What is your purpose in pointing that out, ruveyn? She lives now, is beautiful now, and so is the painting.

Even more significant, she will always remain young and beautiful in the painting.

Thank you, Betsy.

I will quote from a truly great artist, Albrecht Durer, written to artists: "One may often search through two or three hundred men without finding amongst them more than one or two points of beauty which can be made use of. You, therefore, if you desire to compose a fine figure, must take the head from some, the chest, arm, leg, hand and foot from others; and, likewise, search through all members of every kind. For from many beautiful things something good may be gathered, even as honey is gathered from many flowers."

I will say that the head in my painting is from one (one of my daughters--and that has much invention), the body from another and the fingers came from my wife. Much here, is invented too. One does not need a nude model to create a painting of a nude. Not if he really, really knows his anatomy. However, I did have a nude model, yet still made inventions.

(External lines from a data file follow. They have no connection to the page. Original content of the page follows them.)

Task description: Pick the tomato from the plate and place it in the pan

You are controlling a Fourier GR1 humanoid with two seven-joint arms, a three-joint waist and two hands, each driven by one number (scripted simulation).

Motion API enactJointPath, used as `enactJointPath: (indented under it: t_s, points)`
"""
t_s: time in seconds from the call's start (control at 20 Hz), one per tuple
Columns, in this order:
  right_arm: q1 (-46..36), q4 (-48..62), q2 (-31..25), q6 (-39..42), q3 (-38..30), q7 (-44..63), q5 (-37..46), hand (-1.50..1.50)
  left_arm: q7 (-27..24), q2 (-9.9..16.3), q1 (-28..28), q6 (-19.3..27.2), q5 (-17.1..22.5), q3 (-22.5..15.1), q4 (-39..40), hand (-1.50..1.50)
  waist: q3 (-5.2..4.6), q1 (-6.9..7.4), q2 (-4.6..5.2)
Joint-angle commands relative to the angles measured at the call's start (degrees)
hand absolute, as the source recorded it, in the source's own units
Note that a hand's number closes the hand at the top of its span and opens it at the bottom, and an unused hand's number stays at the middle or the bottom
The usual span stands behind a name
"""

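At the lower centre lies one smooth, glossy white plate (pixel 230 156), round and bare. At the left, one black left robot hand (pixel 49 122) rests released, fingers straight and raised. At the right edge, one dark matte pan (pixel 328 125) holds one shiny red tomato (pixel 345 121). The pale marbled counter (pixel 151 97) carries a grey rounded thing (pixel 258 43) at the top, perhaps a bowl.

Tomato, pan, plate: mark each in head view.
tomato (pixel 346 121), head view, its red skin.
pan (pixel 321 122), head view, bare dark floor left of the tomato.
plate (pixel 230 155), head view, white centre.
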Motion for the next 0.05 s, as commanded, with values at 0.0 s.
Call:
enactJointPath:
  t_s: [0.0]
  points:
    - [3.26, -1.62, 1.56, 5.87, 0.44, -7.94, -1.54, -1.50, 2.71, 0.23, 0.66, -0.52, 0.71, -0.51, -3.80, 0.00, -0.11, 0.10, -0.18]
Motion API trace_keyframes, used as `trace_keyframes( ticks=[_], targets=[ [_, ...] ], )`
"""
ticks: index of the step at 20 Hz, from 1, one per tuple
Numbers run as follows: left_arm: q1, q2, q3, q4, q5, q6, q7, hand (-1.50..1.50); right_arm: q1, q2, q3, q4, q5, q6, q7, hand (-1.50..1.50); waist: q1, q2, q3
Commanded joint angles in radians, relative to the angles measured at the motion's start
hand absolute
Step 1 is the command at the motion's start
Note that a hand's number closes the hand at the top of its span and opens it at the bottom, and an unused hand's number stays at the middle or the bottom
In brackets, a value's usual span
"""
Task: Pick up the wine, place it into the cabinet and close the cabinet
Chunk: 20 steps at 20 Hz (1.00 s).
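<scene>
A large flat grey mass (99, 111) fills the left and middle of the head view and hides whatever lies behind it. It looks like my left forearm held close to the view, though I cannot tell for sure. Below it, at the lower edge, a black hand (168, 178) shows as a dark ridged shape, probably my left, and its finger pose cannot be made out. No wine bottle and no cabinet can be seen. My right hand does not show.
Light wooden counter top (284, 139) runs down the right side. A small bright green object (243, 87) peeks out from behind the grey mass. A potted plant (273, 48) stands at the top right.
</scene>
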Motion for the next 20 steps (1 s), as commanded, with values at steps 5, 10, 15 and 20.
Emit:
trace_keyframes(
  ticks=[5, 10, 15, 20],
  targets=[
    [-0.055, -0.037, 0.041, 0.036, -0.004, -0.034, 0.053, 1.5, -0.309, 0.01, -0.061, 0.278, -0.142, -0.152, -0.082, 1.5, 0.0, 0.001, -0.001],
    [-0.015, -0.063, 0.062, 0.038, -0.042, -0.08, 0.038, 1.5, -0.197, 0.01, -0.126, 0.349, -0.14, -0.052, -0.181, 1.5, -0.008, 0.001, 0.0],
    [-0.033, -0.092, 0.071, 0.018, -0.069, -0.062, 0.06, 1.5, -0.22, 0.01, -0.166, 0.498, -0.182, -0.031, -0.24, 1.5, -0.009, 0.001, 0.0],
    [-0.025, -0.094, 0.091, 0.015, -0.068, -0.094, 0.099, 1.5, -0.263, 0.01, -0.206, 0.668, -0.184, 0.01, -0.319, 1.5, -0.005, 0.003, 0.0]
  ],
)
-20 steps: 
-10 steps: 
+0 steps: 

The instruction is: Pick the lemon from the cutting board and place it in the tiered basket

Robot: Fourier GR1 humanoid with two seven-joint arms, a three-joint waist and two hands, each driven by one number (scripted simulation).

On the other matter, I will state without proof, that my wife, at age 62, looks as young--this not from me (I might have some bias) but from persons who meet her for the first time making a guess as to her age--as 45. How is this possible? By living a moral life, by having and keeping a youthful sense of life. To me, she'll always look 15, how old she was when I saw all this and then some.

Whoa! This is not one of my daughters' body as I imply in the earlier post. Although she did pose for me at age 17, home on leave from Marine Corps boot camp—see a work from that session here: http://tracyfineart.com/nude_study_b.htm

[How did she join the Marines at age 17? A brilliant child. Skipped from grade 5 to 7 and then went through high school, graduating at age 16 and 3 months.]

No, the model for this painting is a 22 year old who was head of the Purdue University Objectivist Club when she posed for me. See how close her pose is to my “Time Is On My Side”: http://tracyfineart.com/various/images/friendsonly/the_book.png The breasts in my new paintings are not hers.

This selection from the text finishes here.